3.       The Democrats' new legislation continues to raise taxes to move 2 million children covered by private health insurance onto government-run programs with fewer choices and longer lines.  Federal revenues are at an all-time high, and no tax increase of any kind is needed to finance SCHIP reauthorization.  The President's Budget offsets not only the new SCHIP spending but also proposes an additional $92 billion in mandatory savings over five years.  These proposals represent more than enough to offset any additional spending in the context of the Democrats' new bill.  The new legislation also continues to fund SCHIP with a budget gimmick that would not provide stable funding and actually costs more than the earlier bill, notwithstanding supposed improvements in policy.

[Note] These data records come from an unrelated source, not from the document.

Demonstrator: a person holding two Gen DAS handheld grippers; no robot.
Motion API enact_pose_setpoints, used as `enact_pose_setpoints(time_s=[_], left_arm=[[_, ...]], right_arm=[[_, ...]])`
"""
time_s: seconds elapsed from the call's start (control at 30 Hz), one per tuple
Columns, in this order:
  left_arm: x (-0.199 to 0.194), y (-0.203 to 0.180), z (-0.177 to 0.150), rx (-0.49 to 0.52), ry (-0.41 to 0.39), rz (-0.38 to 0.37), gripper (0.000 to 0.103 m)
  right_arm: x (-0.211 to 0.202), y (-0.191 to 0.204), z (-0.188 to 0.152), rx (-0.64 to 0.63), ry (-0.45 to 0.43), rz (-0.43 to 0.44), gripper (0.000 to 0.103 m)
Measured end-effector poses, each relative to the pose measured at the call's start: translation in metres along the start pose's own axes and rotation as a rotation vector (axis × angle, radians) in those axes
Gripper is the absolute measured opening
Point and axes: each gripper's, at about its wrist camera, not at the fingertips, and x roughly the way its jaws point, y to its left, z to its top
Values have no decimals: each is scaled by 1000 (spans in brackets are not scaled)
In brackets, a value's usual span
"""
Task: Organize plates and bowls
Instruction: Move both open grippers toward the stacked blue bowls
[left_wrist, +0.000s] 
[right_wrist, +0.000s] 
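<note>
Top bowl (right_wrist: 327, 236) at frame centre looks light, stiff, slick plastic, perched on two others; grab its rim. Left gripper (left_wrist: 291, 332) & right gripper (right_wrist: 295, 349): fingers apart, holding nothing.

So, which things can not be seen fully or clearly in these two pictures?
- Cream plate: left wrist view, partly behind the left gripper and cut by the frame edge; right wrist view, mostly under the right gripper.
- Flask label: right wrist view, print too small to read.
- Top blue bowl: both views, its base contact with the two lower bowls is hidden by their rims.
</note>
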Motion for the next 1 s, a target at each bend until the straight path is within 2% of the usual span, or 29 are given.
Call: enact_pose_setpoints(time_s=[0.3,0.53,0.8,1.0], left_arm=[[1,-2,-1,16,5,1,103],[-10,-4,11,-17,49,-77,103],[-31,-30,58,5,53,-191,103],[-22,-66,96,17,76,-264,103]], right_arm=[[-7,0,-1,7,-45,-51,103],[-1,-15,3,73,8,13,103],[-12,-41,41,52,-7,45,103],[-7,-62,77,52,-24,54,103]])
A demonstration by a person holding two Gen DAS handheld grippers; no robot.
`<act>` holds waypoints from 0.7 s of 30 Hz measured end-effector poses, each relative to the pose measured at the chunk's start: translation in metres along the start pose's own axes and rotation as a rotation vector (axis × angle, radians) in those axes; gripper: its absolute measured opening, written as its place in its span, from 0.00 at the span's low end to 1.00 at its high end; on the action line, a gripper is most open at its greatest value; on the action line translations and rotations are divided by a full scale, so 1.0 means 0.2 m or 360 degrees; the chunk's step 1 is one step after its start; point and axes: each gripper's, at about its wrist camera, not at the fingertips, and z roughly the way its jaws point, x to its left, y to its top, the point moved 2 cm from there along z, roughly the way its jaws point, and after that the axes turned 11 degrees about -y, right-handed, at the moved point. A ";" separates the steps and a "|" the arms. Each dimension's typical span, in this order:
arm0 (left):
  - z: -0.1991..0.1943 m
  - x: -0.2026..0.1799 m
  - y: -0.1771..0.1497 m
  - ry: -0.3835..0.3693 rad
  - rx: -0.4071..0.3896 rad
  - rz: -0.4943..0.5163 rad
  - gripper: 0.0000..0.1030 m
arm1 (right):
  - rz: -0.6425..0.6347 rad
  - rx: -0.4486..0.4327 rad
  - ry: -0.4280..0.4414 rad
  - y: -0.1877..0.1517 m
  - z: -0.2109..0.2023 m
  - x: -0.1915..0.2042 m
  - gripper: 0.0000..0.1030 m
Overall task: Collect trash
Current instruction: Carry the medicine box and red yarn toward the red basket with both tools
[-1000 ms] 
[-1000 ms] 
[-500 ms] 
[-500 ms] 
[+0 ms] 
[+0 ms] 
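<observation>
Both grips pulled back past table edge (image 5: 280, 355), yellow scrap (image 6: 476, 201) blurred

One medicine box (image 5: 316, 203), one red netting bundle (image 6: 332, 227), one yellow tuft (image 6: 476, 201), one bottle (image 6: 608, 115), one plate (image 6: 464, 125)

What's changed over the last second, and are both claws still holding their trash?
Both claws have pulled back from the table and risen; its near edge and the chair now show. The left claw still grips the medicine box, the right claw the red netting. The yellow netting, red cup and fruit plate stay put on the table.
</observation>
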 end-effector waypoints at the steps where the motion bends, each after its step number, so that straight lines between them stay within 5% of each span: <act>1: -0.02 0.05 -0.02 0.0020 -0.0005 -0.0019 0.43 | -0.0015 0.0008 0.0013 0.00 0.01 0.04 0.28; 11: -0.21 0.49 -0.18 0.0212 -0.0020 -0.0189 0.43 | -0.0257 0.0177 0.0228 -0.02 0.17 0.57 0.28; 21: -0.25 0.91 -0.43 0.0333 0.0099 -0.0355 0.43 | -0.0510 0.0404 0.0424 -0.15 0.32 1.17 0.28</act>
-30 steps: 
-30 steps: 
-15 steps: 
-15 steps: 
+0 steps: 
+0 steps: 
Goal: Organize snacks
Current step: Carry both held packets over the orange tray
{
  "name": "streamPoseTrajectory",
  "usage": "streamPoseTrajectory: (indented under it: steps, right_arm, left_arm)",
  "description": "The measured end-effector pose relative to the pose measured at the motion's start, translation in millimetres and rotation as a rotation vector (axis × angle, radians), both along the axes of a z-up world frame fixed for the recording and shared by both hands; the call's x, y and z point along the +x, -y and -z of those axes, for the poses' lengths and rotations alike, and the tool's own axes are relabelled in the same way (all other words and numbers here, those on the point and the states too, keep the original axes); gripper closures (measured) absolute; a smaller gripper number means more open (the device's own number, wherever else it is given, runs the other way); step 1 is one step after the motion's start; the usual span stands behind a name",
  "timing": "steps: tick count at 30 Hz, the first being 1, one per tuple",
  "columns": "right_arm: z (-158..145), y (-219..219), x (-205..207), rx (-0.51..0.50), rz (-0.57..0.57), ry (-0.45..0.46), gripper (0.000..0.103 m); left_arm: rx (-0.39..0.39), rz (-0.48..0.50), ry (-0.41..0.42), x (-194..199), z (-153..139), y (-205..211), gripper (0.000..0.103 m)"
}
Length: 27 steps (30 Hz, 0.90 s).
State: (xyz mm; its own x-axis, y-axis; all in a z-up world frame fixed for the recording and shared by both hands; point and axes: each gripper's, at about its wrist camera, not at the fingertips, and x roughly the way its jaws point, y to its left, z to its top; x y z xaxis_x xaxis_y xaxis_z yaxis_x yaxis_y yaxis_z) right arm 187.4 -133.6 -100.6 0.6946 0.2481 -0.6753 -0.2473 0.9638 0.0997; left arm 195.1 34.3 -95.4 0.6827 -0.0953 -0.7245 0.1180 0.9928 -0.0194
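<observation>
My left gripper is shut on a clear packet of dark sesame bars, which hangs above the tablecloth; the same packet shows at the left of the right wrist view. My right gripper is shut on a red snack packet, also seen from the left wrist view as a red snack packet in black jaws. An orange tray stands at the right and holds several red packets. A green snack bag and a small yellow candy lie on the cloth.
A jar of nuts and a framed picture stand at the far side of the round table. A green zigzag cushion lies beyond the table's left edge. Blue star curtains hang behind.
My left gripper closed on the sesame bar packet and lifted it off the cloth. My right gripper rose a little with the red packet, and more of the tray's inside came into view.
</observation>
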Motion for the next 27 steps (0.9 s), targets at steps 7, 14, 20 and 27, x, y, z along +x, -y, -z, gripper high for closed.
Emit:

4.       The Democrats' new legislation continues to allow SCHIP to cover ineligible individuals.  The legislation imposes no sanction if a person fraudulently attests to being a U.S. citizen.  During the period of time that the State is conducting an investigation (if Social Security finds an inconsistency with the stated Social Security number), it must continue medical assistance to the applicant. 

5.       The Democrats' new legislation shifts more responsibility to the Federal government.  SCHIP has always been a Federal-State partnership (thus the reason for "S" in the title).  The Democrats' bill has the effect of reducing States' financial responsibility by providing performance bonuses that can be used to lower the State match requirement.  The fiscal responsibility of providing children's health care should be shared.  These bonus payments only serve to increase fraud and abuse by emphasizing enrollment at any cost as opposed to enrollment of eligible children.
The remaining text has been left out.